> Task to complete:
For the material that follows, list every line containing the word "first".

> Stored data:
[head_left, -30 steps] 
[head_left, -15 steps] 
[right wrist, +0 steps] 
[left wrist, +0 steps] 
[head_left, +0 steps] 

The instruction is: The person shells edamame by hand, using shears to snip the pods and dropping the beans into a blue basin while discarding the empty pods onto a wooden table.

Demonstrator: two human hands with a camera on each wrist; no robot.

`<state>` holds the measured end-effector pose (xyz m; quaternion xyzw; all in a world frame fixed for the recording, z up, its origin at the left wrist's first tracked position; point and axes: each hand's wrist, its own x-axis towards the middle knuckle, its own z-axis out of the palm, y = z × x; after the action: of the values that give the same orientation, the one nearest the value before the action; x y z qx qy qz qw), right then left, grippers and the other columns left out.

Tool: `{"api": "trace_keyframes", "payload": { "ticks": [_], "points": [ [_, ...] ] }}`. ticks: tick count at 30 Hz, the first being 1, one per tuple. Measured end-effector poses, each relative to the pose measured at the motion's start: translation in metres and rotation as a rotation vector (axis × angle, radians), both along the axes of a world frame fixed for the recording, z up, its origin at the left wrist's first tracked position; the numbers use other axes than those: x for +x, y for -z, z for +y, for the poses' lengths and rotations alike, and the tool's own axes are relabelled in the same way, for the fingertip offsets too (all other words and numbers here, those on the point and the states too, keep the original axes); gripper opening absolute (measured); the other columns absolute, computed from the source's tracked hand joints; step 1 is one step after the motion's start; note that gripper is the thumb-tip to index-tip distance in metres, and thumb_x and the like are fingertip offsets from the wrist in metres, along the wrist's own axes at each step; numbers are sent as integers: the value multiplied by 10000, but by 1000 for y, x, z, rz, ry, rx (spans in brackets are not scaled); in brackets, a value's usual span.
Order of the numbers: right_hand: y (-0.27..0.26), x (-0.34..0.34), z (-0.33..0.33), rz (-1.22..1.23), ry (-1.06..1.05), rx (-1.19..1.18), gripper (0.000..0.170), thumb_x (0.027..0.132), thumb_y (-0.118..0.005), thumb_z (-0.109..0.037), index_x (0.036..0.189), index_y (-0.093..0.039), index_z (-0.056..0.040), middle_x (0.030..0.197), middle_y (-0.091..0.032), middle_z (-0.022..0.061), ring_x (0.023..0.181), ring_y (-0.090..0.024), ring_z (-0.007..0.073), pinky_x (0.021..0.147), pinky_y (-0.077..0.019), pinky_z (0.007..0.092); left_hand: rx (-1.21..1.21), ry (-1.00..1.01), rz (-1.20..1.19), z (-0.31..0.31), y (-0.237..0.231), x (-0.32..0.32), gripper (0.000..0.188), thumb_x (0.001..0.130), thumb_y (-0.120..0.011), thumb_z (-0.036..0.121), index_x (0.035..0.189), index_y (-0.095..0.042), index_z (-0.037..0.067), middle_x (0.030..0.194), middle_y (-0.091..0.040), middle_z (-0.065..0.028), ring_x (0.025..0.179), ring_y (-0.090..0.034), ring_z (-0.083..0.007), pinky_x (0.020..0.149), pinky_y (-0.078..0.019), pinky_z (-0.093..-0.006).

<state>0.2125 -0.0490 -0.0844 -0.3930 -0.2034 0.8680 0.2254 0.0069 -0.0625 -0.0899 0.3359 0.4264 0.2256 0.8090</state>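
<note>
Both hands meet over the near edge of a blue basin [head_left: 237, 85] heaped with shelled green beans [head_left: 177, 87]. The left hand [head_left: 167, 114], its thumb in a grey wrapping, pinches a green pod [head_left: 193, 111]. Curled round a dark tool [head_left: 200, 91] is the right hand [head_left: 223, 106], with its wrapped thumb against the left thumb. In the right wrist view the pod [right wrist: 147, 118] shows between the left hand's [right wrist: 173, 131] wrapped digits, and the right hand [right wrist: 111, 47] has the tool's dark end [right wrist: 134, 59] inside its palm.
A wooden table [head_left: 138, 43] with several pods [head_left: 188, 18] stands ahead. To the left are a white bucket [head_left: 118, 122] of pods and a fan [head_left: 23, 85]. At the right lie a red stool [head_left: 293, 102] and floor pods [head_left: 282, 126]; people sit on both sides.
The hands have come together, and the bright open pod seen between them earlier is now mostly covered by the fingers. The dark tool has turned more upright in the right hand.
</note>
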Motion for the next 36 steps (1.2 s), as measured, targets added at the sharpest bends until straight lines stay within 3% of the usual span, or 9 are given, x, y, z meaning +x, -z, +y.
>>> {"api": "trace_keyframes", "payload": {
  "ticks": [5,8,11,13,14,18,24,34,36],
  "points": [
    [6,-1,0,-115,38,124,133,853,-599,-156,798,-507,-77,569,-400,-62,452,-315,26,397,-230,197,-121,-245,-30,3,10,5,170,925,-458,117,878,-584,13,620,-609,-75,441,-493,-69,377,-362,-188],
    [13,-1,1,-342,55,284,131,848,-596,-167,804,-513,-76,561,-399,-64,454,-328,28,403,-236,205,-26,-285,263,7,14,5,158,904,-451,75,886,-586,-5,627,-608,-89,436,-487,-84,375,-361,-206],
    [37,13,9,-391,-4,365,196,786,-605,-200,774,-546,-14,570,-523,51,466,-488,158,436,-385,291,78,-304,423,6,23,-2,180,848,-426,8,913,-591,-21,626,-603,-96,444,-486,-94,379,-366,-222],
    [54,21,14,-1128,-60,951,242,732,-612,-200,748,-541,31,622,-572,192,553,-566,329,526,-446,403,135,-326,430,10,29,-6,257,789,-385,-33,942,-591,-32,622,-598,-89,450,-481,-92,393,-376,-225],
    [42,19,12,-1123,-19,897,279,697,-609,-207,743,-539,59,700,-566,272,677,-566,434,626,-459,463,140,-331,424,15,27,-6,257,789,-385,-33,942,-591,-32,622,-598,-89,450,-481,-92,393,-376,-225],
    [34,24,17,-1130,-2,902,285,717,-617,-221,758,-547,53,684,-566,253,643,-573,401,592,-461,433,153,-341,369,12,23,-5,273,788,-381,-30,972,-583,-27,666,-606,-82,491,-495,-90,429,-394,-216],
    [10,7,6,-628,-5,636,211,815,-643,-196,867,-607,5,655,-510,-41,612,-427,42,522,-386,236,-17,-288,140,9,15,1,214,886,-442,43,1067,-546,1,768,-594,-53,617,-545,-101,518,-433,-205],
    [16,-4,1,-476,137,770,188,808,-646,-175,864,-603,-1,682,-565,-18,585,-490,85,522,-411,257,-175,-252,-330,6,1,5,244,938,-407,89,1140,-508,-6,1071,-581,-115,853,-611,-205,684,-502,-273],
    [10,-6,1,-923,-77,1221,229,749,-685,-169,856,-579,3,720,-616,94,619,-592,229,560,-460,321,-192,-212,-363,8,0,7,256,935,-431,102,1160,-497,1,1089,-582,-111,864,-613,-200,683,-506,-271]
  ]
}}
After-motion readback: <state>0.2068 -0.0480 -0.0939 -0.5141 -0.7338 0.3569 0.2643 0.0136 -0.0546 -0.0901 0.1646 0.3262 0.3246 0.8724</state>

> Result of the task:
`<state>` holds the measured end-effector pose (xyz m; quaternion xyzw; all in a world frame fixed for the recording, z up, its origin at the left wrist's first tracked position; point and axes: each hand's wrist, its own x-axis towards the middle knuckle, its own z-axis out of the palm, y = z × x; after the action: of the values that give the same orientation, the one nearest the value before the action; x y z qx qy qz qw), right then left, grippers and the other columns left out.
Tool: `{"api": "trace_keyframes", "payload": { "ticks": [_], "points": [ [_, ...] ] }}`. ticks: tick count at 30 Hz, the first being 1, one per tuple. Measured end-effector poses, each relative to the pose measured at the motion's start: translation in metres and rotation as a rotation vector (axis × angle, radians), both along the axes of a world frame fixed for the recording, z up, its origin at the left wrist's first tracked position; the numbers use other axes than those: x for +x, y for -z, z for +y, for the poses' lengths and rotations alike, and the tool's own axes are relabelled in the same way, for the fingertip offsets too (all other words and numbers here, those on the point and the states too, keep the original axes); gripper opening absolute (measured); the other columns absolute, computed from the source's tracked hand joints; step 1 is one step after the motion's start; note that gripper is the thumb-tip to index-tip distance in metres, and thumb_x and the like are fingertip offsets from the wrist in metres, along the wrist's own axes at each step; numbers are sent as integers: the value multiplied by 10000, but by 1000 for y, x, z, rz, ry, rx (spans in brackets are not scaled); in brackets, a value's usual span.

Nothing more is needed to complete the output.